Меж ее розовыми пальчиками аккордеон растягивался, а затем вновь складывался, неутомимо играя в одном и том же отрывистом ритме вереницу монотонных песен. Вокруг пастушки бродили, позвякивая колокольчиками, коровы и козы, в то время как колокольчики нарциссов наполняли луг своим ароматом.
– Смотри в оба! – повторил Максим, сам удивляясь своей подозрительности.
Сезар не сводил глаз с хмурого неба, которое, казалось, немного сдвинулось под дуновением обжигающего ветра. Время от времени за зубцами можно было различить то или иное облачко, опустившееся ниже других.
При звуке неистово затрезвонившего бубенца Максим обратил свой взгляд на певицу.
– Хо! – удивился пастушок. – Видать, што-то напугало Рошетту!
Розеттой была рыжая козочка, которая, отбившись от стада, теперь возвращалась галопом, подпрыгивая и беспрестанно блея.
Максим поднял глаза и успокоился. Небо было чистым; словно река, разлившаяся расплавленным свинцом, оно текло все так же равномерно, низкое и горячее.
Сезарина распевала свои куплеты… Но внезапно ее монотонное протяжное пение превратилось в пронзительный крик. Аккордеон умолк и упал…
Стоя на скале и судорожно жестикулируя, словно в эпилептическом припадке или зловещей пляске святого Витта, девчушка издавала ужасные вопли.
Крики животных и отчаянный звон колокольчиков не позволяли Максиму услышать гудение сарванов, но он ощущал их близость по вибрации своей грудной клетки…
Однако небо, ущелье и холм были безлюдны!.. Он уже собирался броситься к скале, на помощь малышке, когда неожиданное зрелище пригвоздило его к месту, заставив широко раскрыть рот от ужаса и удивления.

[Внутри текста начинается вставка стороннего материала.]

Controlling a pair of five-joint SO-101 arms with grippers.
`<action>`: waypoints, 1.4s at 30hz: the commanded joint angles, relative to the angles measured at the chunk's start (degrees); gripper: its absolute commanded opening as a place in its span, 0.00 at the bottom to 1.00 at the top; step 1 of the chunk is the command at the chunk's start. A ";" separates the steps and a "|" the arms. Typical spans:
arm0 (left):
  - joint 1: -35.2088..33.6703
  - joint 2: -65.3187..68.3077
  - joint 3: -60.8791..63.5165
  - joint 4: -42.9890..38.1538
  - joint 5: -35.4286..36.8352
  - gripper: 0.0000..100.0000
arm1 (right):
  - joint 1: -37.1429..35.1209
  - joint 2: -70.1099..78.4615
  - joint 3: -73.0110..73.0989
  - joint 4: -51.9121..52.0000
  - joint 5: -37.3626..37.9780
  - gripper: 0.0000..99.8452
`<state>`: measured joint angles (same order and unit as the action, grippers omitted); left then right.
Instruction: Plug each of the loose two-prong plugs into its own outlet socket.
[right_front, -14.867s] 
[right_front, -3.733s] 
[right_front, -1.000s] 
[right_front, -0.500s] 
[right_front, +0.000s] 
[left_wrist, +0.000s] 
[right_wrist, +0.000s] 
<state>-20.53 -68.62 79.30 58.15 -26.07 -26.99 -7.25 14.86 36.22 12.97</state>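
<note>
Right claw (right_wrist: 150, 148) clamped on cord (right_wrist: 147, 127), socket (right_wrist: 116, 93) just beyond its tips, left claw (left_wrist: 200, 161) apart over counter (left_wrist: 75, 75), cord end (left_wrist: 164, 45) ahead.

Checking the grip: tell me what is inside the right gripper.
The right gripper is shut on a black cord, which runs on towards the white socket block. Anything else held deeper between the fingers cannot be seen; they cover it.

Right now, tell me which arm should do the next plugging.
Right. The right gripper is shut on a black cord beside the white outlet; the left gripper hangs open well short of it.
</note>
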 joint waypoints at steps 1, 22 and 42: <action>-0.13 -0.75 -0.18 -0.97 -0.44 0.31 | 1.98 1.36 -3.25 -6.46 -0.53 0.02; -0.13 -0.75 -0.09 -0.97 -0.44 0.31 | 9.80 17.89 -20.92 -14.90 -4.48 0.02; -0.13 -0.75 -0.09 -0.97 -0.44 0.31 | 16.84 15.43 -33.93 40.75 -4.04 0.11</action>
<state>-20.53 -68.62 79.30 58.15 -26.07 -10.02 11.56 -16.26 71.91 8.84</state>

Девчушка по-прежнему пребывала во власти загадочного припадка. Неестественно бледная, отбивающаяся от невидимых агрессоров, она теперь висела в воздухе в нескольких сантиметрах над скалой, при том что рядом не было ничего, что могло бы поддерживать ее в таком положении!..

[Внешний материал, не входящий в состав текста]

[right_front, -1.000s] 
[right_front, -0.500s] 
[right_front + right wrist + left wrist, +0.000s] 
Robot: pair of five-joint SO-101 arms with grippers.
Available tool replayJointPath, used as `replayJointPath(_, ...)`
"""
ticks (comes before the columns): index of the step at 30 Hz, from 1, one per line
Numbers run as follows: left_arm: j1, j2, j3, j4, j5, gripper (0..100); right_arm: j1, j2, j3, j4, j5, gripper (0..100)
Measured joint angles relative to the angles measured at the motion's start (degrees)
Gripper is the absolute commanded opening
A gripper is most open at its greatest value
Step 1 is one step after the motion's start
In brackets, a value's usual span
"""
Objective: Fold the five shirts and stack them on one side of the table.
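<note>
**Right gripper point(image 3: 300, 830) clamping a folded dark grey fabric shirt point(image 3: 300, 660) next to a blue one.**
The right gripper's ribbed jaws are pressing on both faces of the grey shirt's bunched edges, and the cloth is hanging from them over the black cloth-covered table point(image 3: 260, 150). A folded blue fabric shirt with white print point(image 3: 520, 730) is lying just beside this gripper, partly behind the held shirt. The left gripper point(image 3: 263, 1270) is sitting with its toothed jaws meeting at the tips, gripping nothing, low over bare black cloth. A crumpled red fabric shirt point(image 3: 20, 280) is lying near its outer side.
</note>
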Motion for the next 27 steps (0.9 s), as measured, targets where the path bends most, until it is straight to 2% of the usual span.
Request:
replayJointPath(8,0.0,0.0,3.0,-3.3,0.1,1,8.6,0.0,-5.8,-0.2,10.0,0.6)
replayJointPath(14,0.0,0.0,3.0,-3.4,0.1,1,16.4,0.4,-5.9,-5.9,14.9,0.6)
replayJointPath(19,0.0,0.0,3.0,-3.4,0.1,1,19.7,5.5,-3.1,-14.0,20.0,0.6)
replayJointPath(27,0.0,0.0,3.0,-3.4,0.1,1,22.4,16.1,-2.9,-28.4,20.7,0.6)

Затем внезапно она прекратила вопить – вероятно, от изнеможения; голос ее прервался: она еще, казалось, пыталась кричать, но из ее рта не выходило ни звука! И так как животные убежали, вечернюю тишину теперь нарушало лишь мягкое, бархатистое гудение.
Максим напряг все свои мышцы и всю свою волю, чтобы совладать с парализовавшим его испугом… Увы! увы! случилось прискорбное чудо: прежде чем он пошевелился, Сезарина Жантаз, вытолкнутая некоей неслыханной силой, поднялась в небо, словно шар, и исчезла.
Темная туча, бесконечно плывущая по небу, слегка содрогнулась, но тут же вновь застыла в неподвижности, и на этом все закончилось. Несчастье случилось так быстро, что аккордеон, выроненный Сезариной, еще продолжал гудеть среди нарциссов.
Лишь тогда Максиму удалось сбросить оцепенение, но его обуял такой страх, что он, офицер морского флота, он, не раз героически проявлявший себя в стычках с туарегами, он, с улыбкой на губах сражавшийся с грозными стихиями, со всех ног бросился наутек, оставив на лугу мольберт, картину, палитру и от испуга упавшего в обморок Сезара. Он побежал через лес напрямик, поскольку дорога делала слишком большой, на его взгляд, крюк. Несчастный кубарем скатился по обрывистому склону, падая и вставая, хватаясь за деревья, поскальзываясь на гладких скалах и вызывая сходы камней, которые летели вниз перед ним, вместе с ним и за ним, – словом, его беспорядочное бегство сопровождалось оглушительным шумом.
Однако же крыши Мирастеля внизу, как ему казалось, увеличивались в размерах буквально на глазах.